A few minutes after the Chevaliers had arrived, the Queen entered. She too wore red, but a much lighter, less imposing shade. Only her gown was less imposing than her knights, though, for her face was hard and uncompromising. By no means a beautiful woman, her bearing was stern, as one raised to wield great power over others. She was known for fairness, but not great compassion; a cunning intellect but no great charisma. She inspired the loyalty of others through competence and policy proven successful, rather than great benevolence, wit or charm.

Amongst some of her most loyal servants though, she was a little more relaxed than most ever saw her, allowing a hint of childish innocence to show through her demeanour on occasion. Although she was nearing her fiftieth year, some who knew her well guessed that she sometimes missed the naïve childhood she had never been able to have.

“Welcome, gentlemen,” she said as she took a seat opposite them. “You have enjoyed nearly two years of leisure and relaxation; now the throne has need of your services once more. I trust you have not grown soft in the meantime.” A slight smile indicated that she knew they had not.

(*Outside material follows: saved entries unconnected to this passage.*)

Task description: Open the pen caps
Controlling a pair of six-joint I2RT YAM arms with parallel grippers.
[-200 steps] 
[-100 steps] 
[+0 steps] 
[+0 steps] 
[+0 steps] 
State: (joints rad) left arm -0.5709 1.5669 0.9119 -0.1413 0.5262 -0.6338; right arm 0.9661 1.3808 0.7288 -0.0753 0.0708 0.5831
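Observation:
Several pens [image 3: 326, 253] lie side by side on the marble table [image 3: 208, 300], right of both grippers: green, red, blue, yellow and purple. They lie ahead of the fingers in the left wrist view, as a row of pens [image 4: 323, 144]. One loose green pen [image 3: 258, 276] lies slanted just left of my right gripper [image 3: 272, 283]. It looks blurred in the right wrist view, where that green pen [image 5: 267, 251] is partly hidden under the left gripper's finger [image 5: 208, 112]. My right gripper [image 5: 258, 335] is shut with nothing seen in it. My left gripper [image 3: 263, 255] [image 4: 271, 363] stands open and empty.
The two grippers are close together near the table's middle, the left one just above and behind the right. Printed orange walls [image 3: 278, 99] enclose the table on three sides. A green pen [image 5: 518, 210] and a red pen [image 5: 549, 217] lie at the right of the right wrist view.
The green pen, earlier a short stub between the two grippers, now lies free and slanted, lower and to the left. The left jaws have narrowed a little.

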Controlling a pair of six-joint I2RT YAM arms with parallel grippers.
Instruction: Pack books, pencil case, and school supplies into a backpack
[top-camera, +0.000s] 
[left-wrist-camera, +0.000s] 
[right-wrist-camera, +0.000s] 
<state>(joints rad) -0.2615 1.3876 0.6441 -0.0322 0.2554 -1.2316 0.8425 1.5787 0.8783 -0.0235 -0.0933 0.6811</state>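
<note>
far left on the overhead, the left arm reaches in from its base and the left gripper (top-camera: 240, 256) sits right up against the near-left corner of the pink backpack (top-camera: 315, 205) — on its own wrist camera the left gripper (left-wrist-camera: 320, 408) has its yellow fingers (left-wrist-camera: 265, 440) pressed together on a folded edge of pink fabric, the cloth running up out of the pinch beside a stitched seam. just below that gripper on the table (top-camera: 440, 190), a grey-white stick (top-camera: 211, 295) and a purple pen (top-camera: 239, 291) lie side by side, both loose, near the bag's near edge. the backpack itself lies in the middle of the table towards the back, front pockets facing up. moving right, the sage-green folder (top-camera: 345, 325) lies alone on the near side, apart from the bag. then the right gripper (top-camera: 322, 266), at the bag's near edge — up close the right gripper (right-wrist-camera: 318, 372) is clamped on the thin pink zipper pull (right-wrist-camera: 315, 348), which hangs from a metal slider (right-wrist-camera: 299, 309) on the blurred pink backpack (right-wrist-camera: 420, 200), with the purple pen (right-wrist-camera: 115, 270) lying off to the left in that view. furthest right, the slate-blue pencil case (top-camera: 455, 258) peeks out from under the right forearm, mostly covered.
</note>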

The group responded with unnecessary “No”s, and the Queen continued.

“My spy network has recently been reporting to me on a somewhat troubling issue. A few years ago, a company by the name of Kethenal Shipping was founded in Falarenic.* Well funded by anonymous backers, it has run a successful cargo business throughout Mendalia.

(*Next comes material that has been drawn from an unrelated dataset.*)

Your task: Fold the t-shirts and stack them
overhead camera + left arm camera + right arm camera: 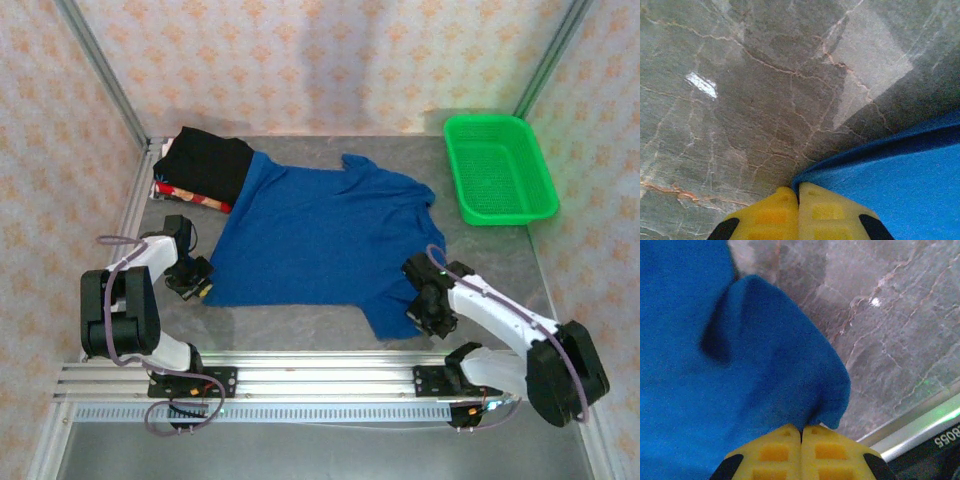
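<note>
A royal blue t-shirt (310, 235) lies spread flat, plain side up, on the grey marble table (300, 325). My left gripper (197, 285) is shut on the shirt's near left corner; its yellow fingers (775, 212) pinch the blue hem (880, 150). My right gripper (420, 318) is shut on the near right corner, where the blue cloth (765, 365) bunches above the yellow fingertips (832, 447). A folded black t-shirt (205, 165) lies on a folded red-patterned t-shirt (190, 196) at the back left, under the blue shirt's edge.
A green plastic basket (500, 170) stands at the back right. Metal frame posts (100, 70) and patterned walls close in the table. An aluminium rail (320, 375) runs along the near edge (920, 425).
</note>
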You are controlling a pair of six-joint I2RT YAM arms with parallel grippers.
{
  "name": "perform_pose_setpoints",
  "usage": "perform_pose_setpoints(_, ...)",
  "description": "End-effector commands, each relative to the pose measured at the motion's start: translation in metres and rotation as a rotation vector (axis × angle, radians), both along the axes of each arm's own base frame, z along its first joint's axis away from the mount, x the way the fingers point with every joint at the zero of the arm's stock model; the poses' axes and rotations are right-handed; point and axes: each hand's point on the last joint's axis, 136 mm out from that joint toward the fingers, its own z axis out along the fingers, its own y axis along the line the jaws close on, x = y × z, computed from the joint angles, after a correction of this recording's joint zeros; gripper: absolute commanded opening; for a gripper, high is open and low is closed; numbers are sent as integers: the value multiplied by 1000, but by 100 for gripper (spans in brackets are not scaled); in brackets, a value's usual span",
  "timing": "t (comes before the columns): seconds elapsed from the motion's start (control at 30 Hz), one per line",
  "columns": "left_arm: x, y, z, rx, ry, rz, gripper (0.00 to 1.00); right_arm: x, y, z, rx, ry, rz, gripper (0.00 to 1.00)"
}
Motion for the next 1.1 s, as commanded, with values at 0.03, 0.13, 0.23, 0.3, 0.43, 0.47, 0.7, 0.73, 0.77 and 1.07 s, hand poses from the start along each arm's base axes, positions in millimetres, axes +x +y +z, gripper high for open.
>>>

“My spies tell me know, though, that this company appears to be involved in machinations with an import beyond simple trade. It would _appear_ that they are on friendly terms with several personages of widely disparate political views, including several crystalists who we have believed to be enemies. Although my spies have been completely unable to give me any real evidence of anything that may indicate a problem for the throne, there is a very strong, prevailing instinct amongst my chief advisors that Kethenal is most certainly a threat of some kind.

“Their financial status indicates that their official trade is only a small fraction of what they are involved with; their friendliness with such supposed enemies as Lordrisne, the Katath Cities and Benerial; and their unusual shipping routes all give credence to this instinct.

“Unfortunately, instincts are all that I have to base a judgment on at this time. Where I to make a logical decision on the matter at this point, I would ignore Kethenal altogether. I trust my spies, however, and I need more information.

“Thus, I need you to engage in a fact-finding mission for me. You are to investigate Kethenal and return, either with conclusive evidence of their involvement in larger political machinations, or with the assurance that I need not concern myself with them.

“They have an office in the city, and make regular use of the Falarenic harbour.

“Are there any questions?”

There were a few minutes of silence while the Chevaliers pondered their task. Muric was the first to speak up.

“Can you give us the specific names of anyone this company has dealings with, who might be of relevance to us?”

“Unfortunately, no,” the Queen replied. “As I said, all I really have to work with at the moment are rumours. Kethenall has been doing large amounts of trade from and between Lordrisne, the Katath Cities and Benerial as I mentioned, and not only with merchants, but apparently with the authorities in those places. Most unusually, there seems to be amicable trade between those states, even though they are nominally enemies. It is possible that true power behind one or more of these places has changed, or that their rulers have altered their political stances.”

When the Queen had finished her response, Cordell jumped in. “Who owns Kethenal?”

“On paper, Kerdel Kethenal. As best we can discern, Kerdel does not exist. In other words, we have no real idea.”

The group continued to ask a few more questions, only to receive similarly vague and unhelpful responses. Content that they were not going to learn anything more, they finally departed to their chambers to prepare for action.




*Falarenic is the Royal City, capital of Falarence.

_PC profiles have been updated._


----------



## hong (Jul 21, 2002)

The mental picture I have of this campaign is that it's like the Three Musketeers with fireballs. That's what throwing French words around will do to you. Is this correct?

Regardless, I await further instalments of the tale of the Pansy Knights with great anticipation.


----------



## SableWyvern (Jul 21, 2002)

Originally there was no musketeer influence. However, I did notice some creeping in as I developed the campaign, and the Queen's Bladesingers definitely took their inspiration from there.


----------



## Horacio (Jul 22, 2002)

Musketeers with fireballs... I like the idea 

A promising story


----------